Because you have passed in a string comparator, the Contains statement will be evaluated as follows:

public static bool Contains<string>(this IEnumerable<string> source, string value);

When HttpMethod is a class (Reference Type), thanks to covariance, HttpMethod[] in it's current form comparable only with Object[] and thus IEnumerable, but not IEnumerable< T >, Why not? because the compiler needs to be able to determine the type to generate the generic implementation of IEnumerable< T > and to determine if it can perform an explicit cast from object to T. Put another way, Compiler cannot determine if T can definetly be a String or not, so it doesn't find the match in the Linq extension methods that we were expecting.

So what can you do about it? (! Not this !) The first common attempt might be to try using .Cast< string >() to cast the HttpMethod instances to strings for the comparison:

return HttpMethods.Cast<string>().Contains(request.Method) && request.Url.AbsolutePath.StartsWith(Prefix);

You will find that this does not work. Even though The parameter for Cast< T > is of type IEnumerable, not IEnumerable< T >. It is provided to allow you to use older collections that do not implement the generic version of IEnumerable with LINQ. Cast< T > is only designed to convert non-generic objects to their "true" type through the process of evaluating common origins for reference types or Un-Boxing for value types. If Boxing and Unboxing (C# Programming Guide) only applies to value types (structs) and since our HttpMethod type is a reference type (class) the only common origin between HttpMethod and String is Object.
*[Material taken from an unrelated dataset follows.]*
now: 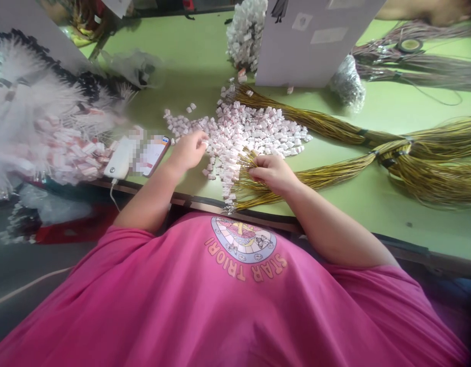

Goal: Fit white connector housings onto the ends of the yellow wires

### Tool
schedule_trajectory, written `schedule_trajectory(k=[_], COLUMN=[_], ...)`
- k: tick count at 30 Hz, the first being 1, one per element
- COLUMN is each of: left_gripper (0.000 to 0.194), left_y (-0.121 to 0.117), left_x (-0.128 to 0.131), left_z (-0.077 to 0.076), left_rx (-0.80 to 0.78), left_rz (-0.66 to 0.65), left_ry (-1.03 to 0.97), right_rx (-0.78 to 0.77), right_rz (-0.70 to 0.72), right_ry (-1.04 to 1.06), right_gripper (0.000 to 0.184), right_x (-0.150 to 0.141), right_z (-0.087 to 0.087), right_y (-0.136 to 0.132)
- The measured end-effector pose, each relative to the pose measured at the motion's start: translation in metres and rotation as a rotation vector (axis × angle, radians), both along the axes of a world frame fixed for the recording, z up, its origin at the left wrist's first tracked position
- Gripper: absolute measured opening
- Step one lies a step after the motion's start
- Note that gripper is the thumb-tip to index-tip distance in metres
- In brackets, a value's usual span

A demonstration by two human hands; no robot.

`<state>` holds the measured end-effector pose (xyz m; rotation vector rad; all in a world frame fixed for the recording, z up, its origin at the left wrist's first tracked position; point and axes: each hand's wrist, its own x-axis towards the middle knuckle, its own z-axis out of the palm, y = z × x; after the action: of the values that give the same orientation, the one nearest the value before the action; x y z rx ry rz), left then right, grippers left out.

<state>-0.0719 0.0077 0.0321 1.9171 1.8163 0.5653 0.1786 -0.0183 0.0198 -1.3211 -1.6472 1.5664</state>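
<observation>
A heap of small white plastic connector housings point(266, 127) lies on the green table. My left hand point(188, 149) is at the heap's left edge, thumb and fingertips pinched together; what they hold, if anything, is too small to make out. My right hand point(274, 174) grips several thin yellow-and-black wires, their ends fanning out to the left. Under and beside it runs a bundle of yellow wires point(331, 172), with metal tips point(230, 208) near the table edge. White housings stand in a column point(228, 176) left of the right hand, seemingly on wire ends.
A phone point(156, 155) and a white power bank point(119, 157) with a cable lie left. Bundled white-ended wires point(67, 137) are piled beyond them. Behind the heap stands a grey panel point(296, 56). Tied wire bundles point(430, 158) spread right. Another person's arm point(422, 11) shows at top right.
</observation>
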Motion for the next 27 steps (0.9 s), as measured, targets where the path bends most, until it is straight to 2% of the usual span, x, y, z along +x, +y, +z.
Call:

On HttpMethod there is no implicit, or even explicit operator that accepts Object and as it is not a value type there is no in built un-box operator that the compiler can use.

Note that this Cast<> will fail at runtime in this scenario when HttpMethod is a value type (class) the compiler will be happy to let it build.

Final Workaround

Instead of Cast< T > or relying on implicit conversions we will need to force the elements in the HttpMethods array to be explicitly cast to string (This will still use out implicit operator!) but Linq again makes this a trivial, but necessary task:

return HttpMethods.Select(c => (string)c).Contains(request.Method) && request.Url.AbsolutePath.StartsWith(Prefix);

Answer 2

Things I know:

• Plainly the problem is in type inference.
• In the first case, T is deduced to be HttpMethod1.
• In the struct case, there is no conversion from HttpMethod1[] to IEnumerable<string> because covariance only works on reference types.
• In the class case, there is no conversion from HttpMethod2[] to IEnumerable<string> because covariance only works on reference conversions, and this is a user-defined conversion.
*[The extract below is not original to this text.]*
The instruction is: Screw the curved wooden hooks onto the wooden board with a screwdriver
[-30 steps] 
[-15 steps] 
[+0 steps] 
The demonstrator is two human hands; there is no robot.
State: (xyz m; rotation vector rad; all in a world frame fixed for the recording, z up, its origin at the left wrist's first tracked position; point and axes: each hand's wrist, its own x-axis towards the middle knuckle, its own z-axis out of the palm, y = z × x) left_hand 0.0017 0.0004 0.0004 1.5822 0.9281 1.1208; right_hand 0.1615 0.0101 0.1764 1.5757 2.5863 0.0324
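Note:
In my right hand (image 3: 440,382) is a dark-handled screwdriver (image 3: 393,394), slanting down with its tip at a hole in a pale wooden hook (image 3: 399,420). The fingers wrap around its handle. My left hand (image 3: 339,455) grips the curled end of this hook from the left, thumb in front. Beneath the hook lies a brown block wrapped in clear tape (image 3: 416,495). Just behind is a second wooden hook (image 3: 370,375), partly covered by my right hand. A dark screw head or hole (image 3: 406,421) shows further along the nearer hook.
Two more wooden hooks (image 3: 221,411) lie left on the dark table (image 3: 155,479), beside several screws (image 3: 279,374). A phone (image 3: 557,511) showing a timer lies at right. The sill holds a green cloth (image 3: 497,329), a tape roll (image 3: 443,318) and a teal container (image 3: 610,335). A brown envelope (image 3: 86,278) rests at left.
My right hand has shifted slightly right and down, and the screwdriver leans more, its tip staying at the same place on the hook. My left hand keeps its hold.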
Things I suspect but need to confirm:

• Something about the slight difference between my last two points is confusing the type inference algorithm.

UPDATE:

• It has nothing to do with covariant array conversions. The problem repros even without array conversions.
• It does however have to do with covariant interface conversions.
• It has nothing to do with strings. (Strings are often a bit weird because they have a hard-to-remember conversion to IEnumerable<char> that occasionally messes up type inference.)
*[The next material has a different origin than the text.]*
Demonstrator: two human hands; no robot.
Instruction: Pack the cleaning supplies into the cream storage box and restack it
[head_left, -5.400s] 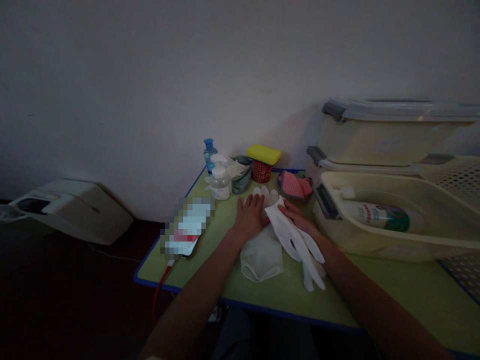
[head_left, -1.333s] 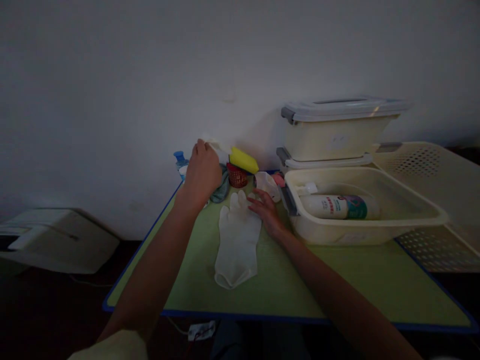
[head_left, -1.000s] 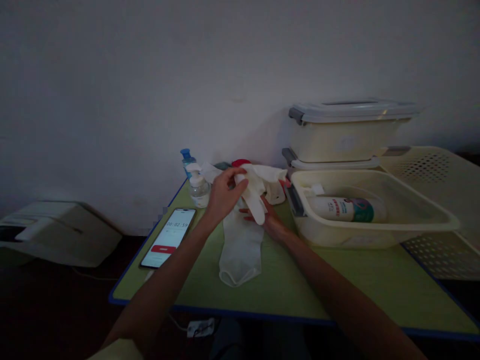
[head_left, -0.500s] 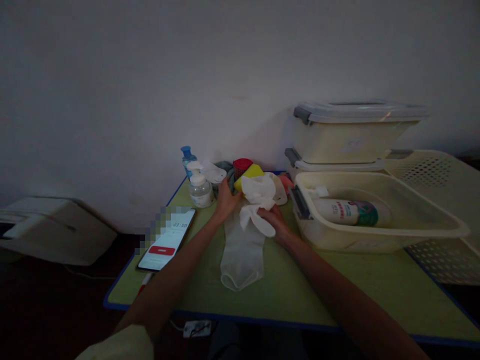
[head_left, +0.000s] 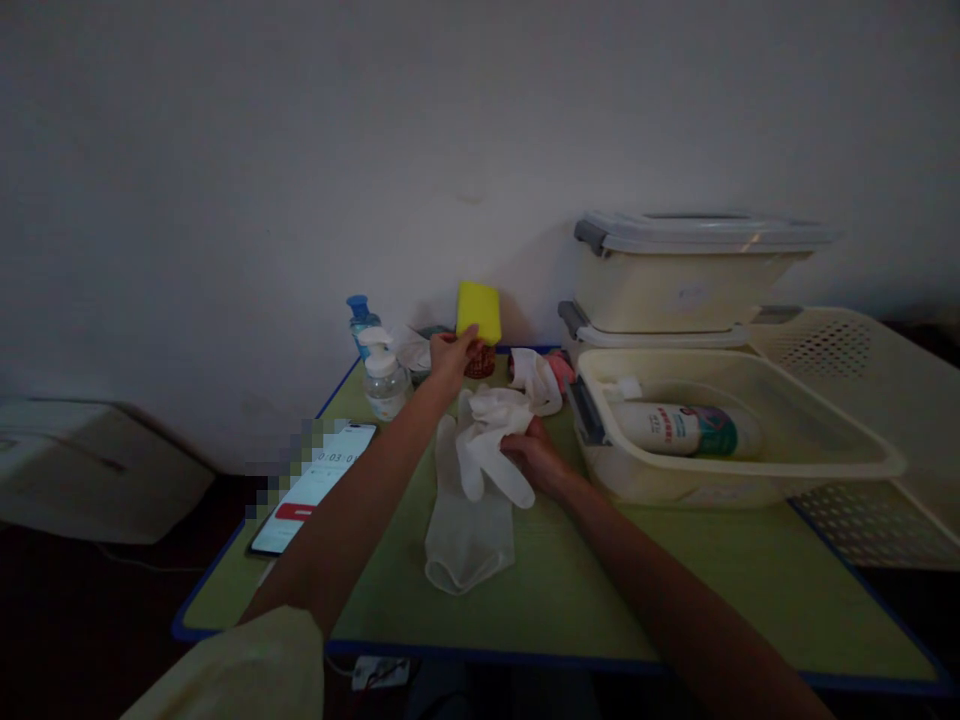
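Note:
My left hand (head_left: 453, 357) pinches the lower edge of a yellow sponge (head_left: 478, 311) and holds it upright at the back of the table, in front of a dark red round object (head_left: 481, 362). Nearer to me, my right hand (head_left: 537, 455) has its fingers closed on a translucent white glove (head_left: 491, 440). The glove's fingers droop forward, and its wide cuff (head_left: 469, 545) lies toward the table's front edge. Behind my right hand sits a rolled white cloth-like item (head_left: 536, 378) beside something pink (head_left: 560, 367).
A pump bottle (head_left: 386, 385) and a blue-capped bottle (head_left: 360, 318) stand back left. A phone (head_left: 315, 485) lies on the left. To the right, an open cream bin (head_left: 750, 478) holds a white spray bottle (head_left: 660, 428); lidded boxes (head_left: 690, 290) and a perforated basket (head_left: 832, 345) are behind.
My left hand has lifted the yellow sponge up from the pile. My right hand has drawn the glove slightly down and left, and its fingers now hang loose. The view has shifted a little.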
Here's a program fragment that displays the problem; update your conversions to convert to C instead of string:

public interface IFoo<out T> {}
public class C {}
public class Program
{
    public static bool Contains<T>(IFoo<T> items, T item) 
    {
        System.Console.WriteLine(typeof(T));
        return true; 
    }
    public static void Main()
    {
        IFoo<HttpMethod1> m1 = null;
        IFoo<HttpMethod2> m2 = null;
        var res1 = Contains(m1, new C()); //works
        var res2 = Contains(m2, new C()); //doesn't work
    }
    }

This looks like a possible bug in type inference, and if it is, it is my fault; many apologies if that is the case. Sadly I do not have time to look into it further today. You might want to open an issue on github and have someone who still does this for a living look into it. I would be fascinated to learn what the result was, and if it turns out to be a bug in either the design or the implementation of the inference algorithm.